AI speeds hospital sepsis care reviews in clinical study
UC San Diego researchers said language models reviewed sepsis care measures in seconds and delivered feedback to emergency physicians sooner.
By Priya Raghavan · Science Reporter
3 min read
AI tools helped UC San Diego clinicians review care for severe sepsis patients faster and send feedback to emergency teams while care was still underway, according to a clinical study published in JAMA Network Open. The findings matter because sepsis treatment is time-sensitive, while national quality reporting can take months, according to the researchers.
The study was conducted by researchers and physicians at the University of California San Diego School of Medicine and UC San Diego Health. UC San Diego said the team used artificial intelligence and large language models to assess complex care measures and provide targeted feedback to hospital clinicians.
The work focused on the Centers for Medicare & Medicaid Services SEP-1 measure for severe sepsis and septic shock, according to UC San Diego. The measure is difficult to review because it requires detailed analysis of medical records, and UC San Diego said the usual clinical review process involves a 63-step evaluation of large patient charts.
That manual process can require months of work by multiple reviewers for a small number of cases, UC San Diego said. In the study, the researchers reported that large language models could scan hundreds of patient charts and produce contextual insights in seconds.
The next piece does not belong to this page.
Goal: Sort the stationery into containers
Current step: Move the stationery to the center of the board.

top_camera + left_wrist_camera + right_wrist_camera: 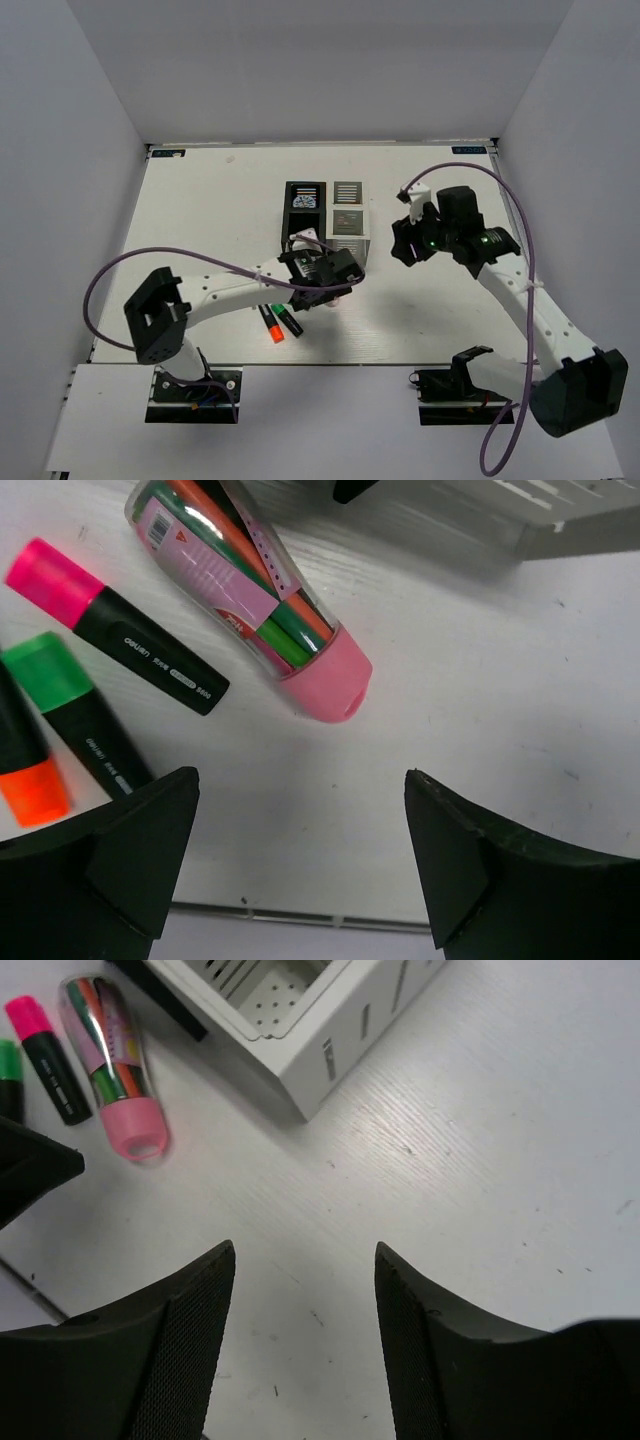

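Listing what we find on the desk [200, 220]:

1. containers [345, 225]: we count a block of four square slotted bins, upright near the middle of the desk, black ones on the left side and white ones on the right. The back black bin [289, 205] holds a blue-and-white item [304, 199] (we cannot make out its form). We cannot tell what the other bins hold.

2. pink capsule case [250, 590]: clear body with coloured sticks inside and a pink cap. It lies flat on the desk just beside the near side of the block, outside every bin.

3. pink highlighter [120, 630], green highlighter [75, 715], orange highlighter [25, 770]: stubby and black-bodied, lying side by side on the desk beside the case. The pink one is nearest to it, with a gap between them. The orange tip points the opposite way from the pink and green tips.

4. left gripper [300, 780]: we see its jaws spread wide with nothing between them. It hangs over bare desk just off the pink cap of the case, with the highlighters to one side.

5. right gripper [305, 1255]: its jaws stand apart and hold nothing. It hangs over bare desk to the right of the block, apart from the case, with a corner of a white bin [340, 1045] in its wrist view.
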You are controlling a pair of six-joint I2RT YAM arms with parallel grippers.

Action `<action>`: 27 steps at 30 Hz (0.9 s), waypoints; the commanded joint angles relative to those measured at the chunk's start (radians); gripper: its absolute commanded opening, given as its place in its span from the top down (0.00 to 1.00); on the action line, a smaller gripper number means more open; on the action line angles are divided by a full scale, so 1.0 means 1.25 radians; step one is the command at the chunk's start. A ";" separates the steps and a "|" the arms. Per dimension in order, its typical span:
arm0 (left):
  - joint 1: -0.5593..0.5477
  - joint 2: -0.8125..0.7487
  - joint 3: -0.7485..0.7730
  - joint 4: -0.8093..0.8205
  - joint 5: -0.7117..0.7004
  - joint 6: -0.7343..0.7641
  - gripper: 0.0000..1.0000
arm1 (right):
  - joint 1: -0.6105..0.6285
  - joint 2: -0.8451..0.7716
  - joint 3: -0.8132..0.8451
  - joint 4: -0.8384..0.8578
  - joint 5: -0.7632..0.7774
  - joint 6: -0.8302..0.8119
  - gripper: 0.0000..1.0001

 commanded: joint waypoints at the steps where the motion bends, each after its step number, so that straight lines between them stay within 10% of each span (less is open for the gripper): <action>1: 0.002 0.020 0.011 -0.025 -0.109 -0.311 0.07 | -0.021 -0.077 -0.038 0.019 0.067 0.011 0.39; 15: -0.036 0.075 -0.070 0.129 -0.328 -0.362 0.28 | -0.102 -0.149 -0.146 0.051 0.027 0.008 0.41; 27: -0.068 0.144 -0.093 0.200 -0.385 -0.432 0.26 | -0.161 -0.150 -0.166 0.056 -0.040 0.016 0.41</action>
After the AI system reviewed charts, UC San Diego said it sent a notice to emergency department clinical leaders for further review. The information was then shared with the medical teams treating patients with sepsis, giving physicians feedback close to the time care was being delivered.
Gabriel Wardi, a co-corresponding author and emergency and critical care physician at UC San Diego Health, said physicians rarely receive rapid individualized performance feedback, even for urgent conditions such as sepsis. Wardi, who also leads the Division of Critical Care in the Department of Emergency Medicine at UC San Diego School of Medicine, said near-real-time performance measurement could make quality reporting more useful for improving care.
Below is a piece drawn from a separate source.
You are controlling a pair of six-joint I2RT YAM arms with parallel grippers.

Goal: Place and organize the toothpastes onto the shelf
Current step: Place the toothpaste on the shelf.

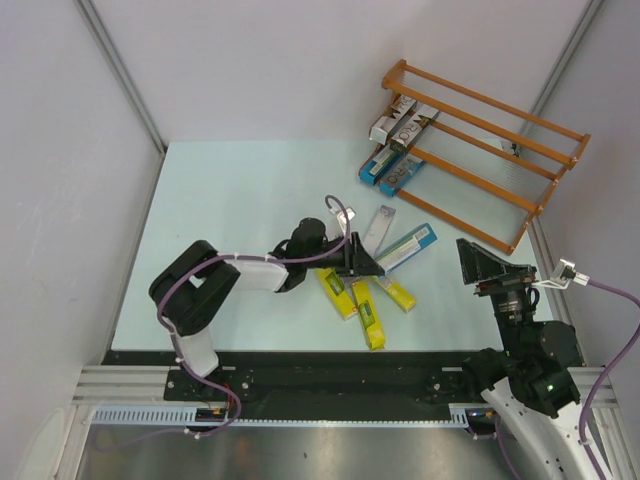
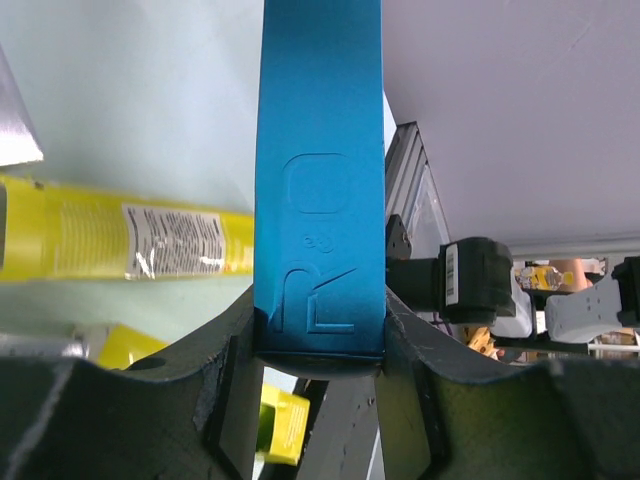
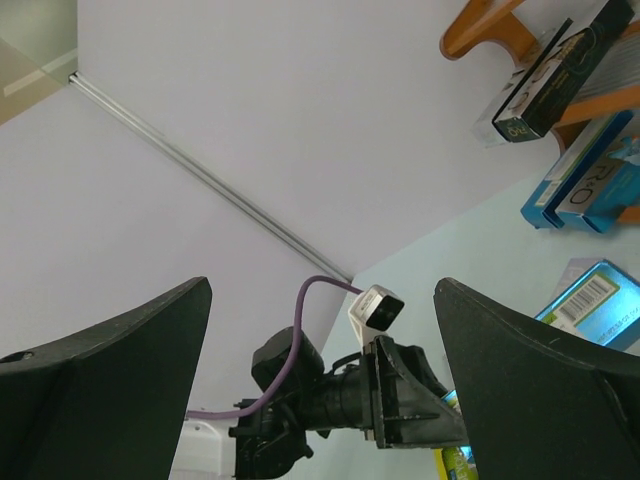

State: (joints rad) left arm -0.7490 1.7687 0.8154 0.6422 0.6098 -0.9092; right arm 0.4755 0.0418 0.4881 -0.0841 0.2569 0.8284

Karandeep Singh, a study co-author and chief health artificial intelligence officer at UC San Diego Health, said the system allowed teams to receive guidance during a point in care when feedback could be applied. Singh said the effort improved compliance with national sepsis quality measures and helped care teams improve their work.
According to the U.S. Centers for Disease Control and Prevention, at least 1.7 million adults in the United States develop sepsis each year. The CDC says about 350,000 adults die from the serious blood infection annually.
The study also found that large language models could improve efficiency by correcting errors and reducing administrative costs through automation, according to UC San Diego. The researchers said the approach could be scaled across different health care settings.
Aaron Boussina, the paper’s first author and affiliate faculty member at the Joan & Irwin Jacobs Center for Health Innovation at UC San Diego School of Medicine, said smaller privacy-preserving language models can turn large volumes of chart documentation into rapid, usable insights. Boussina said the approach can build best practices into the care delivery process.
This story draws on original reporting from Medical Xpress.